● TASK DESCRIPTION
Please return every line of the records below that contains the word "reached".
──────── AVAILABLE DATA
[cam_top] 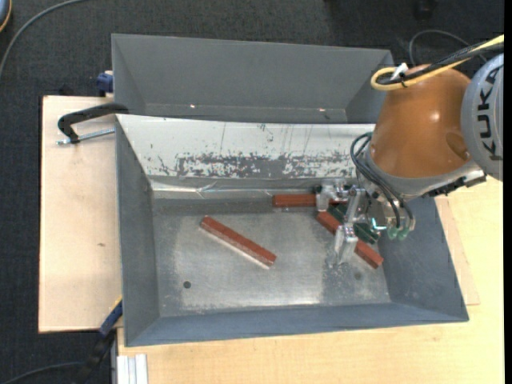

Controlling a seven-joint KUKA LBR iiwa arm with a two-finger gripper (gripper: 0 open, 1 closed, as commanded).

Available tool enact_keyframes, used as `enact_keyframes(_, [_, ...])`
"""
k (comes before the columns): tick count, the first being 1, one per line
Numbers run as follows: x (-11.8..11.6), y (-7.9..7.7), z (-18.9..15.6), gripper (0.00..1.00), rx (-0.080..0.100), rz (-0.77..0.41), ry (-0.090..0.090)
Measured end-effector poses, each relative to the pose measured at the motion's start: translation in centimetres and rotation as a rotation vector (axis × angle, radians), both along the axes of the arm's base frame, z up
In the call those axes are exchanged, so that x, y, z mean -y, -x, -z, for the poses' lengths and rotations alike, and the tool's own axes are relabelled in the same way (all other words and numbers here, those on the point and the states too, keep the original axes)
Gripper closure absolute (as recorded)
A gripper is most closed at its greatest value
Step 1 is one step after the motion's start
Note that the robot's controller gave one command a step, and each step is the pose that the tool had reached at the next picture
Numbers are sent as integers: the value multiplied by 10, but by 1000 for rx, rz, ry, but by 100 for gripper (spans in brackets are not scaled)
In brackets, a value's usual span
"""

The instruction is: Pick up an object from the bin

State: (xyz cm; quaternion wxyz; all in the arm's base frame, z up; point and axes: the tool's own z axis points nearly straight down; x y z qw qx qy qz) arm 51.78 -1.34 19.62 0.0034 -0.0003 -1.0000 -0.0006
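Orange wrist cover (416, 130), 3 red-brown bars (238, 242) (294, 201) (370, 255), 1 grey bin (136, 246)

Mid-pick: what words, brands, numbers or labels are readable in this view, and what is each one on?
"KU": black letters on the arm's pale link; the rest of the word runs out of view.
On the green part beside the tool: markings, if any, too small to read.
On the bin and the reddish-brown sticks: no text seen.

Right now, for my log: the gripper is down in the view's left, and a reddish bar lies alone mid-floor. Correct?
No. The camera view shows the gripper down in the view's right; the reddish bar does lie alone mid-floor.
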Motion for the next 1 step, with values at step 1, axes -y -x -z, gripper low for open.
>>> enact_keyframes(1, [-76, -12, 129, 0, 2, -243, -3])
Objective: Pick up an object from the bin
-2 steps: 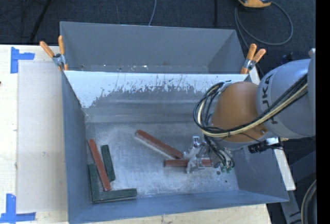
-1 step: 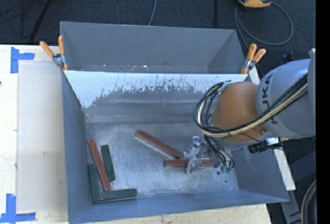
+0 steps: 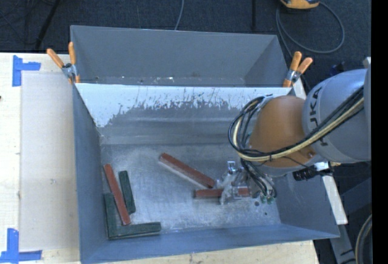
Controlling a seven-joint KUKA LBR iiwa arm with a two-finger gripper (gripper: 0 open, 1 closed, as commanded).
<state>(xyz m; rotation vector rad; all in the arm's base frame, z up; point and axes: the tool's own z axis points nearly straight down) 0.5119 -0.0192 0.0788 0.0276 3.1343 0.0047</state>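
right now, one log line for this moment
gripper low in grey metal bin, right side | at short reddish-brown flat bar | long reddish-brown slat beside it

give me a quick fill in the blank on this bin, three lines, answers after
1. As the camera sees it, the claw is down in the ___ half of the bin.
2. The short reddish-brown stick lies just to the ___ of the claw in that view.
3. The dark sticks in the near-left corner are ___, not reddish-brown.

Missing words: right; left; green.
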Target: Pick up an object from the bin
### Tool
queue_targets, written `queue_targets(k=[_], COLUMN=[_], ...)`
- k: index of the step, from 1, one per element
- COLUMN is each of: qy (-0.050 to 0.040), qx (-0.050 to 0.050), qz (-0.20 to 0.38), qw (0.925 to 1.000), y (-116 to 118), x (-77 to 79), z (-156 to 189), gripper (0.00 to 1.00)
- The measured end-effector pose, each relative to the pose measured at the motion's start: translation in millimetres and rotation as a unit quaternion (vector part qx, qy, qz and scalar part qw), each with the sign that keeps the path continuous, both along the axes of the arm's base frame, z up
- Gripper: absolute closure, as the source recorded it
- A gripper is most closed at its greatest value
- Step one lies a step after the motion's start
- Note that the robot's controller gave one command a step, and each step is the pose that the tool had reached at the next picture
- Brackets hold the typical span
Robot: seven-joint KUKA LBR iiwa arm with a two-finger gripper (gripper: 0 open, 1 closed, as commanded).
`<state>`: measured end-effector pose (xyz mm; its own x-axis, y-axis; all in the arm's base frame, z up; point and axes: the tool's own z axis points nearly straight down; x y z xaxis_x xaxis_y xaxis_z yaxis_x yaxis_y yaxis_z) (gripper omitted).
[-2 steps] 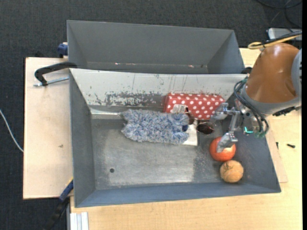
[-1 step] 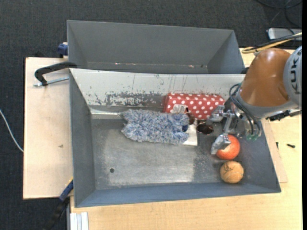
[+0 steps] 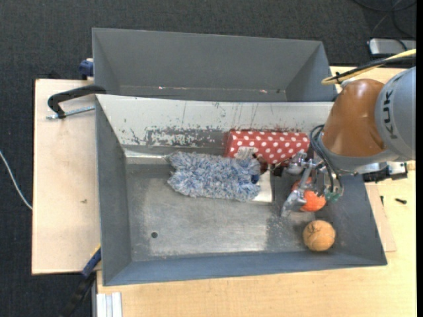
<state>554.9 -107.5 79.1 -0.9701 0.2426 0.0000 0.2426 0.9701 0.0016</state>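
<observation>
Far to the left of the red box with white dots, the sloping left wall of the grey metal bin drops to a scuffed floor. Just left of the box and a little below it lies a shaggy blue-and-white cloth, spread flat along the foot of the back wall, its right end touching the box's lower left corner. The box itself lies lengthwise against the back wall, right of the bin's middle. Below the box, at the cloth's right end, a white flat piece shows from under the shag. Below the box's right end, the gripper hangs low over the floor, pointing down and to the left. Whether it is released or clenched cannot be told from this angle. A small orange thing sits right against the gripper's right side, below and to the right of the box; it cannot be told whether the gripper grasps it or merely touches it. Further below the box's right end, near the front wall, a tan ball rests on the floor, close under the orange thing but apart from it. To the right of the box, the arm's rounded orange cover stands above the bin's right wall.
</observation>
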Motion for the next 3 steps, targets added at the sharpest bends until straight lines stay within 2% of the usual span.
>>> queue_targets(k=[1, 2, 3], qy=[-0.0004, -0.0043, 0.0021], qx=[-0.001, 0.000, 0.003], qz=[0.012, 0.045, 0.031], qw=[0.9999, 0.9990, 0.9995], y=[28, -4, -32], x=[19.2, 3.0, 0.4], z=[28, 12, -1], gripper=[0.00, 0.00, 0.00])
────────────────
● TASK RESPONSE
Note that the robot's controller gave one command a step, and each step is the pose that the tool had reached at the next picture
- Note that the robot's controller gave one command a step, and each step is the pose that the tool had reached at the next picture

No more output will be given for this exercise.